Unissez-vous ! La polémique sur les rémunérations des grands patrons des sociétés cotées en Bourse rebondit outre-Manche avec la publication d’un rapport sur l’évolution des écarts entre les salaires moyens des dirigeants et celui de leurs employés. En 2014, les patrons des 100 plus grosses entreprises anglaises ont touché en moyenne près de 7 millions d’euros, soit de 148 à 183 fois selon les sources, le salaire moyen au Royaume-Uni. Pourtant, les actionnaires sont consultés et peuvent voter contre les rémunérations les plus abusives. Mais ils ne sont que 6,4 % à user de ce droit en pratique.

En France aussi, les actionnaires donnent leur avis sur la politique salariale de l’entreprise, mais celui-ci est purement consultatif.

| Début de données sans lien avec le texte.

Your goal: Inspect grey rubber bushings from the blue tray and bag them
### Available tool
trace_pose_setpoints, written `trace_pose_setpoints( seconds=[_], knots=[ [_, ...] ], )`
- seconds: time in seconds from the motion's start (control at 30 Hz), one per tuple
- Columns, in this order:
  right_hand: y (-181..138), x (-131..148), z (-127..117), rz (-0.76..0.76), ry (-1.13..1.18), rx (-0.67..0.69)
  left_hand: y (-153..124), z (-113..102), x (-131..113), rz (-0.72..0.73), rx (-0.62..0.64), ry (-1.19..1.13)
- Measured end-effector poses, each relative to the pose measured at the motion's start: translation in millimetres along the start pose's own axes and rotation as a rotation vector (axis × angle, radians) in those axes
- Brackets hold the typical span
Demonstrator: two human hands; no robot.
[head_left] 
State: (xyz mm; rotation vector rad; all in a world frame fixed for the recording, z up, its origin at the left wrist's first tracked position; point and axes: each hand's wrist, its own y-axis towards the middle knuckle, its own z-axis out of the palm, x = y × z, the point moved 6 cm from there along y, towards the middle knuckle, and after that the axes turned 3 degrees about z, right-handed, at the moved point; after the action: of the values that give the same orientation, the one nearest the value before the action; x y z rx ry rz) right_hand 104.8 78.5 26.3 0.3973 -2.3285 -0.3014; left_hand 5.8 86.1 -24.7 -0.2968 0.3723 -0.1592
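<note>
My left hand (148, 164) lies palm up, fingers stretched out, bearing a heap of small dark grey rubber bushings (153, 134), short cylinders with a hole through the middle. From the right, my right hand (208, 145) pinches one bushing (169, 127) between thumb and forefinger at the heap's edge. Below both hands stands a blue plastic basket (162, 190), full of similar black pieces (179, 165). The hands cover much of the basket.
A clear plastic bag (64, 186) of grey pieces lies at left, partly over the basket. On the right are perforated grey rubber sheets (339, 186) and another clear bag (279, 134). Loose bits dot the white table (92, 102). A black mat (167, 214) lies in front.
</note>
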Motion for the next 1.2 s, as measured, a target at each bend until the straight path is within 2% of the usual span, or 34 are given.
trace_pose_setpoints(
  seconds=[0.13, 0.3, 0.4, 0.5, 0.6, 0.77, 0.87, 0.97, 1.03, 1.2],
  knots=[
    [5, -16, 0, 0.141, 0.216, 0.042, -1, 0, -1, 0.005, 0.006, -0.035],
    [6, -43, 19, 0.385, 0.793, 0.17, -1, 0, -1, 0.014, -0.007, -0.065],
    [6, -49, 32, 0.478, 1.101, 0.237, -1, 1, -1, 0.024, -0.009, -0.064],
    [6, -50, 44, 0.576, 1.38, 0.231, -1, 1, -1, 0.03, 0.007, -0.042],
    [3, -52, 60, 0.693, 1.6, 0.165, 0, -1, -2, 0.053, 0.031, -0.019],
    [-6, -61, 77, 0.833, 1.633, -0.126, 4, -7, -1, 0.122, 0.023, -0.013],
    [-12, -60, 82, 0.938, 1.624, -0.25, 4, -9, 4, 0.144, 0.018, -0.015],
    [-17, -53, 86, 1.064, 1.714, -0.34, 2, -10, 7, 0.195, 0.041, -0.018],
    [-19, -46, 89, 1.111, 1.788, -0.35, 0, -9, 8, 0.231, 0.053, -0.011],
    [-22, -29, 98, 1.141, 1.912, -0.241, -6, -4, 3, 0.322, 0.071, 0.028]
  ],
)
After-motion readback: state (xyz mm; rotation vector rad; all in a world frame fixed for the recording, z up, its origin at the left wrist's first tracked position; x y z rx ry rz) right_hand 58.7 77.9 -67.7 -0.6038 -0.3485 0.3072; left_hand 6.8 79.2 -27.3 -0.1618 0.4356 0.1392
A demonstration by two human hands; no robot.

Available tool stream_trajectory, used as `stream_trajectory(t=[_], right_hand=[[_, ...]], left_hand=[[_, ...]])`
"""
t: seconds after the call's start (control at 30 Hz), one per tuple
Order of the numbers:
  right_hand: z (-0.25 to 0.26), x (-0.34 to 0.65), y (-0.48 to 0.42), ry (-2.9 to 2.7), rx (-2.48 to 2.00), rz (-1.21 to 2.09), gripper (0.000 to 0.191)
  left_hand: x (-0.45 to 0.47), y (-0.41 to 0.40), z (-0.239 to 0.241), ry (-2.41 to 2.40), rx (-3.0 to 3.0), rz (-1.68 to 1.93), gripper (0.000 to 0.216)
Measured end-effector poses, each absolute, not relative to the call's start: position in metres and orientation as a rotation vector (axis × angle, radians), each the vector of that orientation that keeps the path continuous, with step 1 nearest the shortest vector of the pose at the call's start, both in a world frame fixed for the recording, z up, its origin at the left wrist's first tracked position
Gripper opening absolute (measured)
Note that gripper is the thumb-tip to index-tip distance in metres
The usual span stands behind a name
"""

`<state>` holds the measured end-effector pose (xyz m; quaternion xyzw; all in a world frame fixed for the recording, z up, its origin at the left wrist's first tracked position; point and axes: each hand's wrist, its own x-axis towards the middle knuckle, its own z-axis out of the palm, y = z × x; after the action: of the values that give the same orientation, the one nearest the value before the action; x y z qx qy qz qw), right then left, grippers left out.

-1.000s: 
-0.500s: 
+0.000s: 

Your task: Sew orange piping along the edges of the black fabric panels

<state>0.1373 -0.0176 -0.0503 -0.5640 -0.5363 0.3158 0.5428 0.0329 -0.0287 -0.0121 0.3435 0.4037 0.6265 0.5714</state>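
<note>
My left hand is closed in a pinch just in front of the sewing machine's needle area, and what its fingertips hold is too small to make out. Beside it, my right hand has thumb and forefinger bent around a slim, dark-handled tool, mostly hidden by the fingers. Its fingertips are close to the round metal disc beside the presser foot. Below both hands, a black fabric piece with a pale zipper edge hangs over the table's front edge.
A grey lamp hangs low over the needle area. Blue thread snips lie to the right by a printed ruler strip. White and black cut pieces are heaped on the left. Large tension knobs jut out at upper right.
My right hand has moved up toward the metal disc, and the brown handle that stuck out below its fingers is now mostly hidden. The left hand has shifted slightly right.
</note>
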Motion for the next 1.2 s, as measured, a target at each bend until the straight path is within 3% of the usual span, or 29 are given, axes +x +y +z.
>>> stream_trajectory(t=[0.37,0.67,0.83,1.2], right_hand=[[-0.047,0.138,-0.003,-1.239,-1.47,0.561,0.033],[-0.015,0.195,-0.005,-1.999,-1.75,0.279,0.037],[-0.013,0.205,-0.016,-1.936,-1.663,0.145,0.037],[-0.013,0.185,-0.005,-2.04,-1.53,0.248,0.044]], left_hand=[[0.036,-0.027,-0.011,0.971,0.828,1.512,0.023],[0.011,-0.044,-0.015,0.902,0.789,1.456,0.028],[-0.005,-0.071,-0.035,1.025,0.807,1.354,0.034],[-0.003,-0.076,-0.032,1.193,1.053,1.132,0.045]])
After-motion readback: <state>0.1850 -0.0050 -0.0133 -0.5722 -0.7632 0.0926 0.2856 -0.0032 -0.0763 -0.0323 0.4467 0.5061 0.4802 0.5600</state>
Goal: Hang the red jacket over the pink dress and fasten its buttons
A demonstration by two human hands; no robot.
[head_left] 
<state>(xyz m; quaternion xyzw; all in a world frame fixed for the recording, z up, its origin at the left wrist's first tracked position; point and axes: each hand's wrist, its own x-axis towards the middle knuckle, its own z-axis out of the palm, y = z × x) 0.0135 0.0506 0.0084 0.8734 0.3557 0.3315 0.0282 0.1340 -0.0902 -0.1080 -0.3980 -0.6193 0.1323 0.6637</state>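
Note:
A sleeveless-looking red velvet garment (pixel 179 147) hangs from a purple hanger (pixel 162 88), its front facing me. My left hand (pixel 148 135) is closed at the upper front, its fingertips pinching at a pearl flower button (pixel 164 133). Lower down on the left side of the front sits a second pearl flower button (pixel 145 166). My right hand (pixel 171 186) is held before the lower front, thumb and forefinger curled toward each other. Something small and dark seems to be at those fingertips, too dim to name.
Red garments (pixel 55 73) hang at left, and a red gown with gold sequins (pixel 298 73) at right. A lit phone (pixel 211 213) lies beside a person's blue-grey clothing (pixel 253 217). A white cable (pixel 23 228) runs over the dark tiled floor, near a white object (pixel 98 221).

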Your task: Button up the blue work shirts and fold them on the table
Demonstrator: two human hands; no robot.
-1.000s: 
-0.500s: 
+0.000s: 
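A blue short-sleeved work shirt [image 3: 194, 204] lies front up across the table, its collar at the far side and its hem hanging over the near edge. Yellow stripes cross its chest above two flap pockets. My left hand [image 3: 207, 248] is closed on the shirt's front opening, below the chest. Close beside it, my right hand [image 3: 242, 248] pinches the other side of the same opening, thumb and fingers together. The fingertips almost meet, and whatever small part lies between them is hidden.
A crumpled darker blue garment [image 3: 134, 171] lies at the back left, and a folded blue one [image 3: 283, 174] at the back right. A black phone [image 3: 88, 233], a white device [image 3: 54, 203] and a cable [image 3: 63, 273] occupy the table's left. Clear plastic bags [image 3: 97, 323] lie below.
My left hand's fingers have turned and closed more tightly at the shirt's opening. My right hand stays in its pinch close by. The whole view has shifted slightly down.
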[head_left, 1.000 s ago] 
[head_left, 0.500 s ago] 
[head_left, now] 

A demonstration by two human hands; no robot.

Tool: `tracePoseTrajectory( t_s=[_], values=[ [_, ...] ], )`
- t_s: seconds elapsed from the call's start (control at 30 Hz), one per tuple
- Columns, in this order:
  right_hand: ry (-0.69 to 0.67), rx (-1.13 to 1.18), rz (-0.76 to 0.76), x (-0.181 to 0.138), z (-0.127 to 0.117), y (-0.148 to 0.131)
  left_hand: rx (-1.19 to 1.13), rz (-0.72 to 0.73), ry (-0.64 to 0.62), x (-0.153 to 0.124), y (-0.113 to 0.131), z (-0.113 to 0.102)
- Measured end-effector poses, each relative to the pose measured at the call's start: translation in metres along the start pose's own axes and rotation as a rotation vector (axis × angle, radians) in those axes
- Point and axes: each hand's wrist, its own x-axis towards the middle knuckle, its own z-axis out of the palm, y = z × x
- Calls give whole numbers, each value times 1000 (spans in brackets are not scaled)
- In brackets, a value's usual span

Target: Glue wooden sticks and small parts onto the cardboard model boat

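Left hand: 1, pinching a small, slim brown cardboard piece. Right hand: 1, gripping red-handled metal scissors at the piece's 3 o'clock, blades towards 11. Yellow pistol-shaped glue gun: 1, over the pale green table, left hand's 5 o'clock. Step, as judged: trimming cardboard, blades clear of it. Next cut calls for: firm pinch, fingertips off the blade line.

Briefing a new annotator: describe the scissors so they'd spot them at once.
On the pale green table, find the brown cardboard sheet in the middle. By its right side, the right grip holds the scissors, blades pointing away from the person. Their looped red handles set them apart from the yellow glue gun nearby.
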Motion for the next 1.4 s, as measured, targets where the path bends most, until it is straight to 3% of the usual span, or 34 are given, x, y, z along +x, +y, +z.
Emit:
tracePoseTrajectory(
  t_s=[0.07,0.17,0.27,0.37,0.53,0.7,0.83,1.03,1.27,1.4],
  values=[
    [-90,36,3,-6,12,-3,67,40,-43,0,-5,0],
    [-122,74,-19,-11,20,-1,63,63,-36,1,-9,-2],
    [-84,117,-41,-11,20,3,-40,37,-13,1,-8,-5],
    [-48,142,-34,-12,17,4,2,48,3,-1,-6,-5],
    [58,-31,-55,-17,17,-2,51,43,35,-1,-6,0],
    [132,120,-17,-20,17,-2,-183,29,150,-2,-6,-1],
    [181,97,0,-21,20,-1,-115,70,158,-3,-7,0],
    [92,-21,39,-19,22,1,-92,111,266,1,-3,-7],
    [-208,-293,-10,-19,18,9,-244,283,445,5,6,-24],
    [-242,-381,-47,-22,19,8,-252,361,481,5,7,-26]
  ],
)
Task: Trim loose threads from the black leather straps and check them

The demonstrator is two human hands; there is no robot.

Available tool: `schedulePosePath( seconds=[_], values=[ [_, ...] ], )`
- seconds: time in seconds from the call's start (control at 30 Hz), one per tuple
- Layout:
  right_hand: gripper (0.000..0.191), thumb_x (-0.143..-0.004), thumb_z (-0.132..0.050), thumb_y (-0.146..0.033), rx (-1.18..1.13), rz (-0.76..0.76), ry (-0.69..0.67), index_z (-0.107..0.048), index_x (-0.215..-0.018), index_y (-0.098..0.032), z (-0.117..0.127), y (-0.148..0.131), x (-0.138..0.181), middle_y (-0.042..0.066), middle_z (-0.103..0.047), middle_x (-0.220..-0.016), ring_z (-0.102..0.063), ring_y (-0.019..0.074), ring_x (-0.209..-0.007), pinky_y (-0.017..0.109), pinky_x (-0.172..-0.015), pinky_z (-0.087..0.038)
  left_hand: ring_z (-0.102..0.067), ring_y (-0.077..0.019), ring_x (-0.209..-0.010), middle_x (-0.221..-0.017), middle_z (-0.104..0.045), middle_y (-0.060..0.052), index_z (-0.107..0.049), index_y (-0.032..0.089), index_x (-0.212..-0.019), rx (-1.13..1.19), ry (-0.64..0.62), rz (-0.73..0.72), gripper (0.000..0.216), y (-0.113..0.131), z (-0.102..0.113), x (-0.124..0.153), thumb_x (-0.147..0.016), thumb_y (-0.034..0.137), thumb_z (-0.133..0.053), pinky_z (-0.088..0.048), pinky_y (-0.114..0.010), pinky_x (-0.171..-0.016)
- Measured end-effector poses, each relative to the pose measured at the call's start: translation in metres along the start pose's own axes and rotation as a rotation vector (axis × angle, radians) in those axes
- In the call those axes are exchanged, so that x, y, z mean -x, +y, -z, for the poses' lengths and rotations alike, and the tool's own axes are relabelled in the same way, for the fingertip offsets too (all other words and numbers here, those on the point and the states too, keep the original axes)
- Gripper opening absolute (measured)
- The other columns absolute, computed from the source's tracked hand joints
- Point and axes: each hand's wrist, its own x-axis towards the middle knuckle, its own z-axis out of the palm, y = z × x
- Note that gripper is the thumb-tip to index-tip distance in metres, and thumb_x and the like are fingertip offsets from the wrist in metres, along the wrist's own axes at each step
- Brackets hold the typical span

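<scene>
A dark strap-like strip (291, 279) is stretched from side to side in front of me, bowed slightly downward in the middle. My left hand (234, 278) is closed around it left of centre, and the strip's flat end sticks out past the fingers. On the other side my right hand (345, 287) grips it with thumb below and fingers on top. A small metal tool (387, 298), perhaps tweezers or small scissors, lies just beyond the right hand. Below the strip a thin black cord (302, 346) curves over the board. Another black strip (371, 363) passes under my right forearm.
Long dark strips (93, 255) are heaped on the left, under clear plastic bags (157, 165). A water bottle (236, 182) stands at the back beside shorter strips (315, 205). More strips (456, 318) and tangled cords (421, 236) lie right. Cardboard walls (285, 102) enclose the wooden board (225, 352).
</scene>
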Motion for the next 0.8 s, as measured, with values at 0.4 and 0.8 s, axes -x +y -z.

Encore faut-il distinguer entre actionnaires majoritaires, qui ont tous partie liée avec des participations croisées dans les différents conseils d’administration, et les « petits actionnaires », parfois regroupés dans des associations et qui trouvent souvent excessives des rémunérations qui amputent d’autant leurs dividendes. N’allez pas croire pour autant qu’ils défendent le resserrement de la fourchette salariale par l’augmentation des employés. La plupart d’entre eux sont parfaitement réactionnaires et ne songent eux aussi qu’à leurs profits.

Selon une étude remontant à 2012, la France se situait dans le peloton de tête des mauvais élèves avec un ratio de 104 entre les salaires moyens des patrons et des employés, tandis que le Royaume-Uni ne réalisait « que » 84 et que les États-Unis caracolaient déjà avec un score de 354. Bien que dépassés par les Anglais, nous faisons de notre mieux pour rattraper les Américains depuis que nous avons renoncé à étendre au secteur privé le louable effort de limiter à 1 pour 20 les écarts de salaire dans la fonction publique. Un concept ravageur a pourtant été introduit par Sarkozy. Sous couvert de rationalité économique, il ne faudrait accorder de primes de toutes natures aux dirigeants que si l’entreprise réalise des bénéfices. Une façon élégante de justifier le capitalisme le plus sauvage en ignorant superbement ceux qui font la richesse réelle des entreprises, les salariés, qui n’y peuvent strictement rien quand la boite est mal gérée.

Que voulez-vous, il faut bien que la richesse s’accumule pour que la future Isabelle Balkany naisse dans le 16e arrondissement de Paris et aille en Rolls à l’école, que ça lui plaise ou non.